Etap rozpoczął się od ataku Romaina Feillu (Vacansoleil) i Alberta Timmer (Skil Shimano), którzy odjechali po dwóch kilometrach ścigania, a po przejechaniu kolejnych trzech kilometrów ich przewaga nad peletonem wynosiła 40 sekund i wydawać się mogło, że peleton odpuści tę akcję.
I rzeczywiście, różnica pomiędzy dwójką liderów a zasadnicza grupą stopniowo rosła – do 3.10 po 14km i aż 6 minut po 30km. Potem peleton nieco przyspieszył, niwelując straty do poziomu około trzech minut, jednak przez kolejne 90 km przewaga francusko-holenderskiej dwójki utrzymywała się w granicach 2,3 minut.
Tempo, m.in. za sprawą wiatru, było bardzo wysokie. Przez pierwszą godzinę kolarze przejechali aż 48,8km, w drugiej godzinie ścigania 45,4km. Sytuację w peletonie kontrolowali głównie koledzy wczorajszego zwycięzcy i lidera wyścigu, Larsa Booma (Rabobank).
A ten wyraźnie chciał utrzymać koszulkę lidera wyścigu i na dwóch lotnych finiszach, usytuowanych na 66km w Gaubert i 145km w Herbault zdobywał 1-sekundowe bonifikaty czasowe, punktując za uciekinierami.
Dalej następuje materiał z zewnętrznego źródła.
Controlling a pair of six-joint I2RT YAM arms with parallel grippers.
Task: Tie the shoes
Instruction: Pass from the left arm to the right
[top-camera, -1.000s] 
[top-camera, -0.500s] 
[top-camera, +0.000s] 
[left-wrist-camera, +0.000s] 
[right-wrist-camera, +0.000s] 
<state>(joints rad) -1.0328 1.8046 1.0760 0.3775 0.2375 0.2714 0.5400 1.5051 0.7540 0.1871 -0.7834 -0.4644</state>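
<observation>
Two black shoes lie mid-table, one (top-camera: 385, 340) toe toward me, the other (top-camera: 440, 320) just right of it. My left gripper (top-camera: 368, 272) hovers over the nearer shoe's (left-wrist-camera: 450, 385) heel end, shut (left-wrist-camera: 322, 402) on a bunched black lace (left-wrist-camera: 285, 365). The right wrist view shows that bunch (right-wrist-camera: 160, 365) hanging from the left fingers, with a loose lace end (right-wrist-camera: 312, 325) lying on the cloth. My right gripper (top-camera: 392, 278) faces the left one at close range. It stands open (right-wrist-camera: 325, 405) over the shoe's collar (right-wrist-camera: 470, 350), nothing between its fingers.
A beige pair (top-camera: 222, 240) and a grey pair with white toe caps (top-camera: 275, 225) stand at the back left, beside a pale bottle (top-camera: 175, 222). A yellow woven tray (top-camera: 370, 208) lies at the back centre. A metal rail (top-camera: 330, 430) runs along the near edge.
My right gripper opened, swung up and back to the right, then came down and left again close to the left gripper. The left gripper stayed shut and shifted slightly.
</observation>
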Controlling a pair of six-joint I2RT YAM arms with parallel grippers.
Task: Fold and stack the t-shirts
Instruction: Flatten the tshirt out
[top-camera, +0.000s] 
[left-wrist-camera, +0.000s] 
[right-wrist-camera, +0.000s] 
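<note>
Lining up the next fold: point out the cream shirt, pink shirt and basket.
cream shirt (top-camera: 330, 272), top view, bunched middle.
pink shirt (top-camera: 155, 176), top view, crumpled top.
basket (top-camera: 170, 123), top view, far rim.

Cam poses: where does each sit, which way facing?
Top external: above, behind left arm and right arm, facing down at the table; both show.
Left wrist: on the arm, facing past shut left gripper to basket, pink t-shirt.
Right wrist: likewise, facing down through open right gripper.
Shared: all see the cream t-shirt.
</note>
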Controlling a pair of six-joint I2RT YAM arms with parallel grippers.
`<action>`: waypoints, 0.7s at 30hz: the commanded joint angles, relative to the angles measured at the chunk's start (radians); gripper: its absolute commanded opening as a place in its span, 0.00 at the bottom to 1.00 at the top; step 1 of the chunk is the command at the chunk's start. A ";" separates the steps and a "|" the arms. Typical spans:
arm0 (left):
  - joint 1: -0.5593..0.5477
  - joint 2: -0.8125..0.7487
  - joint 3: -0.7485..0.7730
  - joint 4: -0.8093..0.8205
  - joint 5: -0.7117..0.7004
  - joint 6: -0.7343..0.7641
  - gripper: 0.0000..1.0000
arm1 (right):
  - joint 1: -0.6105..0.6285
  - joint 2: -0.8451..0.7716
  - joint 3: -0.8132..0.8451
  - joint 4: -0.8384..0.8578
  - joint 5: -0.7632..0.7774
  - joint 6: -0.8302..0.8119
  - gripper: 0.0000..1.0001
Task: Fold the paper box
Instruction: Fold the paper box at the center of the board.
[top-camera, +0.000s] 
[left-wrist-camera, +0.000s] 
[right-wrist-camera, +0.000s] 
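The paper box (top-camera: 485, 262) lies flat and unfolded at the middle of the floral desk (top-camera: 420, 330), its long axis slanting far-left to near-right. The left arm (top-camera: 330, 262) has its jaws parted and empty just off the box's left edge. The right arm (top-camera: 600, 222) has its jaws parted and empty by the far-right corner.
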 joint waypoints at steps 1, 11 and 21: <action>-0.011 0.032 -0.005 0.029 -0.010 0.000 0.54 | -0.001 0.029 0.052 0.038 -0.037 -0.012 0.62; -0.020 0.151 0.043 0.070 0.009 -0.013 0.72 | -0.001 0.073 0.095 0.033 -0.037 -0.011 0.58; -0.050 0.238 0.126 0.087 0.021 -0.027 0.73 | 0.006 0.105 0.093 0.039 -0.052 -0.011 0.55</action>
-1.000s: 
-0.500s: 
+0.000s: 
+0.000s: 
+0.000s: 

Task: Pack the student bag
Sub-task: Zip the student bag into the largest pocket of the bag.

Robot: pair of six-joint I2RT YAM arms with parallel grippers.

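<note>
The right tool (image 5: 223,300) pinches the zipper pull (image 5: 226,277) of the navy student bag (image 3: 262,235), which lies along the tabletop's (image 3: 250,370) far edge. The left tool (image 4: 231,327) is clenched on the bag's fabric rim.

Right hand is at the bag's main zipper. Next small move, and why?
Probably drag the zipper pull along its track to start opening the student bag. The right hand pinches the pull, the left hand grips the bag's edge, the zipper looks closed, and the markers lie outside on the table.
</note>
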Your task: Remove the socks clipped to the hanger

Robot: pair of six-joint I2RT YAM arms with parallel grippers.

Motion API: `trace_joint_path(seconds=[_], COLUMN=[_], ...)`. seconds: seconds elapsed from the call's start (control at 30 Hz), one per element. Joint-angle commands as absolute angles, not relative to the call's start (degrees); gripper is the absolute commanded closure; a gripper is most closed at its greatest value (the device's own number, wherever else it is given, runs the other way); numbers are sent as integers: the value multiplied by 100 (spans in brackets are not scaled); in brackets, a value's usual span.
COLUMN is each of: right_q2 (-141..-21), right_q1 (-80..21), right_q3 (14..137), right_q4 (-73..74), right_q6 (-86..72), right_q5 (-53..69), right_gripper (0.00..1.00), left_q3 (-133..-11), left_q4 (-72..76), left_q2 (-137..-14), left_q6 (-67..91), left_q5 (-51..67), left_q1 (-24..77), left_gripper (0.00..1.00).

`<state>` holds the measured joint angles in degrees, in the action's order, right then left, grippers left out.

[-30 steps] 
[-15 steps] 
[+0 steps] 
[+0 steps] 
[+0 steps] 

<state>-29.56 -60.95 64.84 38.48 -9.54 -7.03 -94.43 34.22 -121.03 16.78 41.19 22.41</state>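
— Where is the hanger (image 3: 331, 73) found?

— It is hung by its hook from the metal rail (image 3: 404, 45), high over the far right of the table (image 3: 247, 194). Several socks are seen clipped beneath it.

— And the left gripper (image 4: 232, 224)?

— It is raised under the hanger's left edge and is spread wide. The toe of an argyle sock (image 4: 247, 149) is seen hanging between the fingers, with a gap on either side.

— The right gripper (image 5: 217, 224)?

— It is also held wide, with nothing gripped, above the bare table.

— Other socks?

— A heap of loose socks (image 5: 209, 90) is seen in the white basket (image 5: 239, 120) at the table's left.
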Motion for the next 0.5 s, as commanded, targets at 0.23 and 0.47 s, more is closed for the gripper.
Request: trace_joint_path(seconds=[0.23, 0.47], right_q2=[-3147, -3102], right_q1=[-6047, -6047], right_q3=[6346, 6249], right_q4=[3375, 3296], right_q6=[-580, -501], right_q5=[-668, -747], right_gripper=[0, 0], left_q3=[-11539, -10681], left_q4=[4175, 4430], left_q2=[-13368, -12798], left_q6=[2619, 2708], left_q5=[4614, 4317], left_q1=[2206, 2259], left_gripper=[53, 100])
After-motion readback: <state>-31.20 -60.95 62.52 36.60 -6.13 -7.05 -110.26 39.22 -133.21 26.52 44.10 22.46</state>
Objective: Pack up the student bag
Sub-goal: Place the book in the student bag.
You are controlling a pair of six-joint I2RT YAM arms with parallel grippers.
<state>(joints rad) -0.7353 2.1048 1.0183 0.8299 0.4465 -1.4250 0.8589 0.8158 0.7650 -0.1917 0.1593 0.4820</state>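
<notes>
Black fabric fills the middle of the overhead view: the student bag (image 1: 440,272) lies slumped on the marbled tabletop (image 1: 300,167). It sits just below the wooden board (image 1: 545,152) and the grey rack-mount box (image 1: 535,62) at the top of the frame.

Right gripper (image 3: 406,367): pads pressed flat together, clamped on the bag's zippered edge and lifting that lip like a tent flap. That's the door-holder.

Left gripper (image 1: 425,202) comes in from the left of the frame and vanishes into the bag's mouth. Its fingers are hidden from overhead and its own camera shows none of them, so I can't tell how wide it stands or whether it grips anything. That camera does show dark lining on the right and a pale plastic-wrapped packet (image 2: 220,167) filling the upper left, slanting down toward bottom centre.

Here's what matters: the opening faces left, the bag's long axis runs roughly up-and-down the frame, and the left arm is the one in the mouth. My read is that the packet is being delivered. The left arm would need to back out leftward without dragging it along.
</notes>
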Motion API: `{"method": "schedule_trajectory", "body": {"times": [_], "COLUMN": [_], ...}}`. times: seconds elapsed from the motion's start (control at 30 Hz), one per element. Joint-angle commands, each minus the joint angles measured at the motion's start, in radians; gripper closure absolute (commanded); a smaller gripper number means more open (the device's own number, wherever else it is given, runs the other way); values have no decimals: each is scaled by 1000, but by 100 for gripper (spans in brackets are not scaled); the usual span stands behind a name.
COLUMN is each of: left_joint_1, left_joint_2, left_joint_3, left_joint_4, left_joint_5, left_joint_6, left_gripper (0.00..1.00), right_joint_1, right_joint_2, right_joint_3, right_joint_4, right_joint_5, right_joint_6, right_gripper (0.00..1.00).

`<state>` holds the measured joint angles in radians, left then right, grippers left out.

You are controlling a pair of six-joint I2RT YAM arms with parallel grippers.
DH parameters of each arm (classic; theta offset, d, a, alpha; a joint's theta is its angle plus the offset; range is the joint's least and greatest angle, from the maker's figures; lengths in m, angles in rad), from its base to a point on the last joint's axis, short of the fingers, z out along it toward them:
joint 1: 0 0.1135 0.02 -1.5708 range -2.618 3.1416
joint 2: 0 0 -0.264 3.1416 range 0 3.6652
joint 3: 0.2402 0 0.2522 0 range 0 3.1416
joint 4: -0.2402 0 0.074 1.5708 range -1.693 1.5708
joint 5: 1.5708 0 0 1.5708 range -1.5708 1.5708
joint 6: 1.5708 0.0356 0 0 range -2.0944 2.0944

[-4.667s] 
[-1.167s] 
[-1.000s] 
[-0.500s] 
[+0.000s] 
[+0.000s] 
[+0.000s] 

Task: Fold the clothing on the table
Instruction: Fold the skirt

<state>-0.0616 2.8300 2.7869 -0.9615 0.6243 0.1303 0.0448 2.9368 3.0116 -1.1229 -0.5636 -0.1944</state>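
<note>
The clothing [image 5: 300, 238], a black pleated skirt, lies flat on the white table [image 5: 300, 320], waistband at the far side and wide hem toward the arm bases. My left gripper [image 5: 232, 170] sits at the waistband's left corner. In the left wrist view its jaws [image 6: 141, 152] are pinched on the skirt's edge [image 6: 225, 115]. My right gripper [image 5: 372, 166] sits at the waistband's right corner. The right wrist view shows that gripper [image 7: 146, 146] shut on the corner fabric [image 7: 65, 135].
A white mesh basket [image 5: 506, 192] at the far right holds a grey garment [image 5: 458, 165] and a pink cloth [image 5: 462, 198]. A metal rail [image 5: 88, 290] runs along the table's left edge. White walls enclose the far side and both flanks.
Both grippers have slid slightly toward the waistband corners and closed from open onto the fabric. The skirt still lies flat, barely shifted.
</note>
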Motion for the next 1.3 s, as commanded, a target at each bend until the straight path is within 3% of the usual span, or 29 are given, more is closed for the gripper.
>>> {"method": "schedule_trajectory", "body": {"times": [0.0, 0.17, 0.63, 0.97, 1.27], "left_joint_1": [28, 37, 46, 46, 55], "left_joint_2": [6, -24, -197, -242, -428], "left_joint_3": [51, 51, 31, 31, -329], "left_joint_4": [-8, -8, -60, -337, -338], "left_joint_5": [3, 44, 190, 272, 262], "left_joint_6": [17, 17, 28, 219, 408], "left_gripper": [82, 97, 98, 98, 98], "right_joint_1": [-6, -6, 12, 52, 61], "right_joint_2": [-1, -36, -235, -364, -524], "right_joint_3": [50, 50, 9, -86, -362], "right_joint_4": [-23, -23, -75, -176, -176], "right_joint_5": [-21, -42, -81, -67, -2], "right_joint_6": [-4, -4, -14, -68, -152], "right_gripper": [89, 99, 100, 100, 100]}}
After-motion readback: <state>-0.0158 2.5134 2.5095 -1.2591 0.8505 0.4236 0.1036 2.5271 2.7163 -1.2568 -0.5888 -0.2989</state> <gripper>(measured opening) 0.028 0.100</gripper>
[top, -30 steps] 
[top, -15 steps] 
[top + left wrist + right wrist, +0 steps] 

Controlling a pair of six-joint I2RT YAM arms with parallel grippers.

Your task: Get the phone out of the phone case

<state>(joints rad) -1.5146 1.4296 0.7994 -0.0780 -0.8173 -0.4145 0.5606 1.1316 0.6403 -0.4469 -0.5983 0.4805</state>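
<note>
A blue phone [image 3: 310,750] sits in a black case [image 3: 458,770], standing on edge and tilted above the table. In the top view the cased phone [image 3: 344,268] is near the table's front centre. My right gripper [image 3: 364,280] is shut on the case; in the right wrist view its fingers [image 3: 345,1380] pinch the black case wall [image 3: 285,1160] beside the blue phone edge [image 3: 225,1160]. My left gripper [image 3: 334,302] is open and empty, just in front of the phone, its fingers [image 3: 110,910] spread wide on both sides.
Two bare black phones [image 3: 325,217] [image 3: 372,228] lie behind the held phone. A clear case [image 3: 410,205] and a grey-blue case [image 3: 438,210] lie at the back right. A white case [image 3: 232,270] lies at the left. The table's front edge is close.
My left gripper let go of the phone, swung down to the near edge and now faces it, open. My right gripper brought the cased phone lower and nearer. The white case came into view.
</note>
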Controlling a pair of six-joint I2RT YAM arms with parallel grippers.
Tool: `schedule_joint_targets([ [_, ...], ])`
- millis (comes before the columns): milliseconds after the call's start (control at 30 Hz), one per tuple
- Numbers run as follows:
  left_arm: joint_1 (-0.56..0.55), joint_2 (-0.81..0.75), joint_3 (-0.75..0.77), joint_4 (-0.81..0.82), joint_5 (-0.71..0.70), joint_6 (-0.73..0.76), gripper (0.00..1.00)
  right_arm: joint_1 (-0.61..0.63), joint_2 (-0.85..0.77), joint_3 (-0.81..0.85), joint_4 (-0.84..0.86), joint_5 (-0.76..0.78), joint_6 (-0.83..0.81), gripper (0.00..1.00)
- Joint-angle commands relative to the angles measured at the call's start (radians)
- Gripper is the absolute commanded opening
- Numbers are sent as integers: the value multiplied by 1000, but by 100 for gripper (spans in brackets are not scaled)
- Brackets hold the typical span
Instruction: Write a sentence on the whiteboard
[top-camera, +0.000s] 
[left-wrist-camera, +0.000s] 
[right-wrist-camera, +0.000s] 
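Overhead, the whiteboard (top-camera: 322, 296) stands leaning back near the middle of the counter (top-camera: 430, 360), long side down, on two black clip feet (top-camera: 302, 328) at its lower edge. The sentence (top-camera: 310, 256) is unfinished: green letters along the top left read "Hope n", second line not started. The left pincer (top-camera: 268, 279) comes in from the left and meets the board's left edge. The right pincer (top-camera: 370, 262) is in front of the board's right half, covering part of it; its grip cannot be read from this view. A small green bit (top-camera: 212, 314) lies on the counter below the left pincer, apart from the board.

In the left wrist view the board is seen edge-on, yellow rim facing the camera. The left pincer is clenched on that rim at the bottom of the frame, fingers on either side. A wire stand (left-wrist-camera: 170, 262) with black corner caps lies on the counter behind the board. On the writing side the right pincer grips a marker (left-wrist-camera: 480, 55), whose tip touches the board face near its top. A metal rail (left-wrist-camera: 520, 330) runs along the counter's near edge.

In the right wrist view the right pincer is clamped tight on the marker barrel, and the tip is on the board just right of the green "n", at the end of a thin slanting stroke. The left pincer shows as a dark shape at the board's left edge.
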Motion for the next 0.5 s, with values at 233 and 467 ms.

Po dość długim pościgu, dwaj śmiałkowie zostali doścignięci przez rozpędzoną grupę zasadniczą. W międzyczasie na wąskich drogach w peletonie doszło do kilku kraks, w których ucierpieli m.in. Pierre Rolland (BBox Telecom), czy Danilo Napolitano (Katiusza), jednak ich obrażenia nie były tak poważne, choćby jak te wczorajsze Gerta Steegmansa z Radioshack (który złamał obojczyk) i mogli kontynuować jazdę.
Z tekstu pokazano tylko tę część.